El secretario general de la OTAN, Mark Rutte, ha elogiado a España por su compromiso de alcanzar el 2% del Producto Interno Bruto (PIB) en gasto militar para 2025, un aumento significativo desde el 1,3% o 1,4% registrado en años anteriores. Este reconocimiento se produce en un contexto de crecientes presiones sobre los aliados de la OTAN para aumentar su inversión en defensa, especialmente a raíz de la guerra en Ucrania y las críticas persistentes del expresidente estadounidense Donald Trump.
Rutte destacó el esfuerzo de España durante una rueda de prensa en la que presentó el informe anual de la Alianza para 2025, recordando una conversación con el presidente del Gobierno español, Pedro Sánchez, en la que este se comprometió a alcanzar el objetivo del 2%. "A principios del año pasado, el gasto en defensa español rondaba el 1,3 ó 1,4% y en abril recibí una llamada de Pedro Sánchez, el presidente del Gobierno, diciendo: 'Vamos a llegar al 2%'. Y lo hizo", afirmó Rutte. "Esto representa miles de millones adicionales invertidos estructuralmente en defensa para una economía más grande", añadió.
Sin embargo, el secretario general de la OTAN también reconoció que existe un desacuerdo sobre si el 2% es suficiente. La OTAN considera que para alcanzar los objetivos de capacidad establecidos, España debería aspirar a un gasto del 3,5% del PIB. Esta discrepancia quedó patente en la cumbre de la OTAN celebrada en La Haya el pasado mes de junio, donde se acordó un incremento del gasto militar hasta el 5% del PIB para 2035.
España, por su parte, defiende que su inversión del 2,1% será adecuada para cumplir con sus obligaciones con la Alianza Transatlántica. Rutte admitió que "el futuro dirá" quién tiene razón en esta disputa, pero señaló que este debate no es nuevo y ya se planteó en la cumbre de La Haya. "Creo que yo la tengo. Ya veremos", comentó.
El elogio de Rutte a España contrasta con su postura anterior, caracterizada por un mayor servilismo hacia las demandas de Trump. El expresidente estadounidense ha sido un crítico vocal de la OTAN, acusando a varios aliados de no contribuir lo suficiente a la defensa común. En particular, Trump ha presionado a los países europeos para que aumenten su gasto militar hasta el 2% del PIB, una meta que pocos habían logrado cumplir antes de la guerra en Ucrania.
La presión combinada de Trump y la guerra en Ucrania ha llevado a los líderes de la OTAN a acordar un aumento radical del gasto militar en la cumbre de La Haya. El objetivo del 5% del PIB para 2035 se divide en un 3,5% destinado a gasto militar estricto (compras de armas, salarios, misiones, investigación) y un 1,5% para seguridad en un sentido más amplio.

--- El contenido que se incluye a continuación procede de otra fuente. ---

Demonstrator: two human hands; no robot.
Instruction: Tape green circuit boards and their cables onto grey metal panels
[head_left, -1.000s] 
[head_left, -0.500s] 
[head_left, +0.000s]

España se ha convertido en un ejemplo de cumplimiento de la meta del 2% del PIB en gasto militar en 2025, siendo el quinto país que más ha dedicado a capacidades, con un 44,2%, superando el objetivo del 20%. Otros países como Bélgica y Canadá también han logrado alcanzar el 2% "fácilmente", según Rutte.
A pesar de los avances en materia de gasto militar, la OTAN sigue enfrentando desafíos importantes. Trump ha continuado criticando a la Alianza, acusándola de no ayudar en la defensa del estrecho de Ormuz, una zona estratégica para el suministro de petróleo. Además, la OTAN debe lidiar con la creciente amenaza de Rusia y otros actores hostiles, así como con la necesidad de adaptarse a los nuevos desafíos de seguridad, como el terrorismo y la ciberdelincuencia.
La situación actual pone de manifiesto la importancia de la inversión en defensa para garantizar la seguridad y la estabilidad de la OTAN y sus aliados. El compromiso de España de aumentar su gasto militar es un paso importante en la dirección correcta, pero aún queda mucho por hacer para alcanzar los objetivos de capacidad establecidos por la Alianza. El debate sobre si el 2,1% será suficiente para España o si será necesario alcanzar el 3,5% o incluso el 5% del PIB seguirá siendo un tema central en las discusiones futuras de la OTAN.
En un contexto más amplio, la comparecencia de Rutte tuvo lugar desde Argel, aunque no se abordó la crisis diplomática entre España y Argelia que se inició en 2022 tras el apoyo español al plan marroquí sobre el Sahara Occidental. Esta omisión sugiere que la OTAN prefiere no involucrarse en disputas bilaterales que puedan desestabilizar la región.